Eisenachs Stadtrat nimmt Beschluss zu Wildtieren im Zirkus zurück

Eisenach.  Wildtiere in der Manege – solche Auftritte sollten auf städtischen Flächen in Eisenach nicht mehr möglich sein. Doch der Stadtrat musste seinen Beschluss korrigieren.

Der Deutsche Tierschutzbund fordert seit Jahren ein Verbot der Haltung von allen Wildtieren in Zirkusunternehmen (Archiv-Bild).

Der Deutsche Tierschutzbund fordert seit Jahren ein Verbot der Haltung von allen Wildtieren in Zirkusunternehmen (Archiv-Bild).

Foto: Andrea Fricke

Der Stadtrat hat seinen Beschluss aus dem Jahr 2016 aufgehoben, wonach keine kommunalen Flächen mehr an Zirkusbetriebe vermietet werden sollten, die Wildtiere halten und zur Schau stellen. Es gab 13 Stimmen dafür, sieben dagegen und zwölf Enthaltungen.

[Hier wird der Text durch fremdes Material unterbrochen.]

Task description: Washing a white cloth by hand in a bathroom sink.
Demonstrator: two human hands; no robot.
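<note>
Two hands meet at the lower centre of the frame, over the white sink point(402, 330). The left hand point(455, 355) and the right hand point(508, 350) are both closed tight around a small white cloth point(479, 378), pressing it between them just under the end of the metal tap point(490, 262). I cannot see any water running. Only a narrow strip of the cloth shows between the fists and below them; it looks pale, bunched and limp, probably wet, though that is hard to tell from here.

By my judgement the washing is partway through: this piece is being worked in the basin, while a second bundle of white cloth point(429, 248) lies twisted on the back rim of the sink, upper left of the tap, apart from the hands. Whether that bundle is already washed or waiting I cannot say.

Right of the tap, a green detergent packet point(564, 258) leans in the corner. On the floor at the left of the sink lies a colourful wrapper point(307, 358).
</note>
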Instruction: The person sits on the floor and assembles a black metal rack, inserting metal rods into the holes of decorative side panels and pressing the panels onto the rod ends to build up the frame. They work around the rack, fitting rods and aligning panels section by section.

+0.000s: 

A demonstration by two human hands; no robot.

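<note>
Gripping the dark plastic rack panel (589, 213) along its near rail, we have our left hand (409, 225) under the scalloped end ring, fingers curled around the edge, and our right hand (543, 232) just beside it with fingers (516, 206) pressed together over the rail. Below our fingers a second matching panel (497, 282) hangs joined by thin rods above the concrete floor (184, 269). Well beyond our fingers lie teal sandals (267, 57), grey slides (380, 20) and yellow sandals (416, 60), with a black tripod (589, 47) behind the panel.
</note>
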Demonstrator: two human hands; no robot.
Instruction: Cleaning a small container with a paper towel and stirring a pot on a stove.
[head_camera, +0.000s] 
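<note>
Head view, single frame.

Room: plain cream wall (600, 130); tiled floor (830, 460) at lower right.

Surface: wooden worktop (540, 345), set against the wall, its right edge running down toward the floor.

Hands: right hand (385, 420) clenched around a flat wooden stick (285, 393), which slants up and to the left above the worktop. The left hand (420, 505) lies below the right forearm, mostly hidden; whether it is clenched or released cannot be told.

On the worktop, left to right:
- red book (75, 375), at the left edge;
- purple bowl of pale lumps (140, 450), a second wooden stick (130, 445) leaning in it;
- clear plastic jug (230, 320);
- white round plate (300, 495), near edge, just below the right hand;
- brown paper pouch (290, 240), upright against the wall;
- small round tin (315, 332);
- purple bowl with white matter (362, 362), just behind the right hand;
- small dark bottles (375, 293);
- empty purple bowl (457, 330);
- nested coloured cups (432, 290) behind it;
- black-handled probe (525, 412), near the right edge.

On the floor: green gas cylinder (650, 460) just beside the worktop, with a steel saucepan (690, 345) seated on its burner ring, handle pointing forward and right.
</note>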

Hintergrund ist die rechtliche Wertung des früheren Beschlusses durch das Landesverwaltungsamt. Dieses hat nach vier Jahren festgestellt, dass die Entscheidung nicht in die Zuständigkeit des Stadtrates fällt. Der Sachverhalt, so heißt es in einem Schreiben der Behörde, „ist durch den Bund vollumfänglich geregelt“. Die Stadt dürfe „hier nicht an Stelle des zuständigen Verordnungsgebers aus Tierschutzgründen dem Zirkusveranstalter die Zulassung verweigern“.

Der Deutsche Tierschutzbund fordert seit Jahren ein Verbot der Haltung von allen Wildtieren in Zirkusunternehmen, mindestens aber von Affen, Elefanten, Bären, Nashörnern, Flusspferden und Giraffen.